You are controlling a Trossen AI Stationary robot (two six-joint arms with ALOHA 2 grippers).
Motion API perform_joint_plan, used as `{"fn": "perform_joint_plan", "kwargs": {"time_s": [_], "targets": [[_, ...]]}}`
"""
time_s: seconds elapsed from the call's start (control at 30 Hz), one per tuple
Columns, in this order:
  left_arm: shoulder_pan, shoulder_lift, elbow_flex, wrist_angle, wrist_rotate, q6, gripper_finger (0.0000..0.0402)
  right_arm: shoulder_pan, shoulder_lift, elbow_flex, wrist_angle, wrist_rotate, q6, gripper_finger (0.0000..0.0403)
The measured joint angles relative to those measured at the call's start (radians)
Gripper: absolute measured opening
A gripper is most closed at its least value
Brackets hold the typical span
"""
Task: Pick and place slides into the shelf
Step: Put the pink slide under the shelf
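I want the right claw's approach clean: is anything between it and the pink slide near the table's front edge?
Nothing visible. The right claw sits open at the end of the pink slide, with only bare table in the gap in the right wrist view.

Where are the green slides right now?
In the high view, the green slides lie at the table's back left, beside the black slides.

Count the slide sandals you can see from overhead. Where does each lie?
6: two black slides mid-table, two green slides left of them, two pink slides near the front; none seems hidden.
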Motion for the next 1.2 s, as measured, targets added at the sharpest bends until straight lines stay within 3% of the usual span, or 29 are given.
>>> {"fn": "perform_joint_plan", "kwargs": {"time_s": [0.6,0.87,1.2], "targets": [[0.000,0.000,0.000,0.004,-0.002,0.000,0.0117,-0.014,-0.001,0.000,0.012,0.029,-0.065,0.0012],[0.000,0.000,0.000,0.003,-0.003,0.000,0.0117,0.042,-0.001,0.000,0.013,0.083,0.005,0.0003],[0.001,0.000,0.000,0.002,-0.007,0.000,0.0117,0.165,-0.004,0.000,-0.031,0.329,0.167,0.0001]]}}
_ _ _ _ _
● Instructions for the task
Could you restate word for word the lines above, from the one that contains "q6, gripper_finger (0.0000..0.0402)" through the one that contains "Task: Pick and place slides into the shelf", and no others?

● Response
  left_arm: shoulder_pan, shoulder_lift, elbow_flex, wrist_angle, wrist_rotate, q6, gripper_finger (0.0000..0.0402)
  right_arm: shoulder_pan, shoulder_lift, elbow_flex, wrist_angle, wrist_rotate, q6, gripper_finger (0.0000..0.0403)
The measured joint angles relative to those measured at the call's start (radians)
Gripper: absolute measured opening
A gripper is most closed at its least value
Brackets hold the typical span
"""
Task: Pick and place slides into the shelf

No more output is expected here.